Write out the entries below exactly. End with the line that contains "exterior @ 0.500".

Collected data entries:
----------------------------------------

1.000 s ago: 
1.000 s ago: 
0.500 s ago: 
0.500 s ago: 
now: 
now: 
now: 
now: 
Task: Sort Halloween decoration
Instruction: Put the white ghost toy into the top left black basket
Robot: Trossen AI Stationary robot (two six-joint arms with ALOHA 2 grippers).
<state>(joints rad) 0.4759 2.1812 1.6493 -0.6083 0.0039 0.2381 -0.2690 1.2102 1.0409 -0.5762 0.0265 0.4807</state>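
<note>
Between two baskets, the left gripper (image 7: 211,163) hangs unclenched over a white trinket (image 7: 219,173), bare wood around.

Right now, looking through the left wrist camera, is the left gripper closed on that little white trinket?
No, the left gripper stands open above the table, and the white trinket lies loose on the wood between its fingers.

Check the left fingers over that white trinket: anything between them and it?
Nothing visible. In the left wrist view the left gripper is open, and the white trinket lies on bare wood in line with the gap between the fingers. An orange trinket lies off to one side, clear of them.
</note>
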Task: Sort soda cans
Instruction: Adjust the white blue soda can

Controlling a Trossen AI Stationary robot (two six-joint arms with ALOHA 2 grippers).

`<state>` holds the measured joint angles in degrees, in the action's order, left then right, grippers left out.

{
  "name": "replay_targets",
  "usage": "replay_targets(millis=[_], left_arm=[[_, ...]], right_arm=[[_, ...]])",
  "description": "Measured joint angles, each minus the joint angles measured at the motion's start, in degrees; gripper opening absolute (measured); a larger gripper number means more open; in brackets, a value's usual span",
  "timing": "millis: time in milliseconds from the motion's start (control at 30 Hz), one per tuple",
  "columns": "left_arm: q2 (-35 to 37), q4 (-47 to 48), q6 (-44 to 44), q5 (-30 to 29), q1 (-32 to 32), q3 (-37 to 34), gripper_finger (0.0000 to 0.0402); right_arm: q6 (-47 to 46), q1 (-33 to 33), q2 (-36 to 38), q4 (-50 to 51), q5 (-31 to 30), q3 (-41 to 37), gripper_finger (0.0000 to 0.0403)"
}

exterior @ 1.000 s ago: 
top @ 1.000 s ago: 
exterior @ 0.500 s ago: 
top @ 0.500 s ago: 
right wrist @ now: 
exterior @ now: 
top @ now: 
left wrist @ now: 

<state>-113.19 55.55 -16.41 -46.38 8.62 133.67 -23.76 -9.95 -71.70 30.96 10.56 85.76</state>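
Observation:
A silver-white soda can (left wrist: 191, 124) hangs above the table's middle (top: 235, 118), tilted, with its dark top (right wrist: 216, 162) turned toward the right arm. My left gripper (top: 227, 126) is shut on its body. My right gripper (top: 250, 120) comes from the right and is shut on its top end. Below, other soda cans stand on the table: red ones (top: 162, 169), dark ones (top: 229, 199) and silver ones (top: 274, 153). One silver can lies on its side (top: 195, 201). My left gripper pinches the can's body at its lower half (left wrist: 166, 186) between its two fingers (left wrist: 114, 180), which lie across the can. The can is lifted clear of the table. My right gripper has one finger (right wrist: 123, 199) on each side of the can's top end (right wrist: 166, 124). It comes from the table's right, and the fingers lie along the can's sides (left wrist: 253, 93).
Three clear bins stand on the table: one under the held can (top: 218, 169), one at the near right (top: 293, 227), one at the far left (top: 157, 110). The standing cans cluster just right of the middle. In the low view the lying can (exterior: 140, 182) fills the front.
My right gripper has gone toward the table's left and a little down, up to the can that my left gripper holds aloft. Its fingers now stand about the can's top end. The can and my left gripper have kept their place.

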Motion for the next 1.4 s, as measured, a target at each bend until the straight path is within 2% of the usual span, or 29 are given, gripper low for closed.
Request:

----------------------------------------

* [TASK SOLUTION]
1.000 s ago: 
1.000 s ago: 
0.500 s ago: 
0.500 s ago: 
now: 
now: 
now: 
now: 
Task: Sort Halloween decoration
Instruction: Put the white ghost toy into the top left black basket
Robot: Trossen AI Stationary robot (two six-joint arms with ALOHA 2 grippers).
<state>(joints rad) 0.4759 2.1812 1.6493 -0.6083 0.0039 0.2381 -0.2690 1.2102 1.0409 -0.5762 0.0265 0.4807</state>
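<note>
Between two baskets, the left gripper (image 7: 211,163) hangs unclenched over a white trinket (image 7: 219,173), bare wood around.

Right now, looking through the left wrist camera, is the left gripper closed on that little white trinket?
No, the left gripper stands open above the table, and the white trinket lies loose on the wood between its fingers.

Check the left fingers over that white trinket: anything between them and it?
Nothing visible. In the left wrist view the left gripper is open, and the white trinket lies on bare wood in line with the gap between the fingers. An orange trinket lies off to one side, clear of them.
</note>
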Task: Sort soda cans
Instruction: Adjust the white blue soda can

Controlling a Trossen AI Stationary robot (two six-joint arms with ALOHA 2 grippers).

`<state>` holds the measured joint angles in degrees, in the action's order, left then right, grippers left out.

{
  "name": "replay_targets",
  "usage": "replay_targets(millis=[_], left_arm=[[_, ...]], right_arm=[[_, ...]])",
  "description": "Measured joint angles, each minus the joint angles measured at the motion's start, in degrees; gripper opening absolute (measured); a larger gripper number means more open; in brackets, a value's usual span",
  "timing": "millis: time in milliseconds from the motion's start (control at 30 Hz), one per tuple",
  "columns": "left_arm: q2 (-35 to 37), q4 (-47 to 48), q6 (-44 to 44), q5 (-30 to 29), q1 (-32 to 32), q3 (-37 to 34), gripper_finger (0.0000 to 0.0402); right_arm: q6 (-47 to 46), q1 (-33 to 33), q2 (-36 to 38), q4 (-50 to 51), q5 (-31 to 30), q3 (-41 to 37), gripper_finger (0.0000 to 0.0403)"
}

exterior @ 1.000 s ago: 
top @ 1.000 s ago: 
exterior @ 0.500 s ago: 

A complete answer has now been given.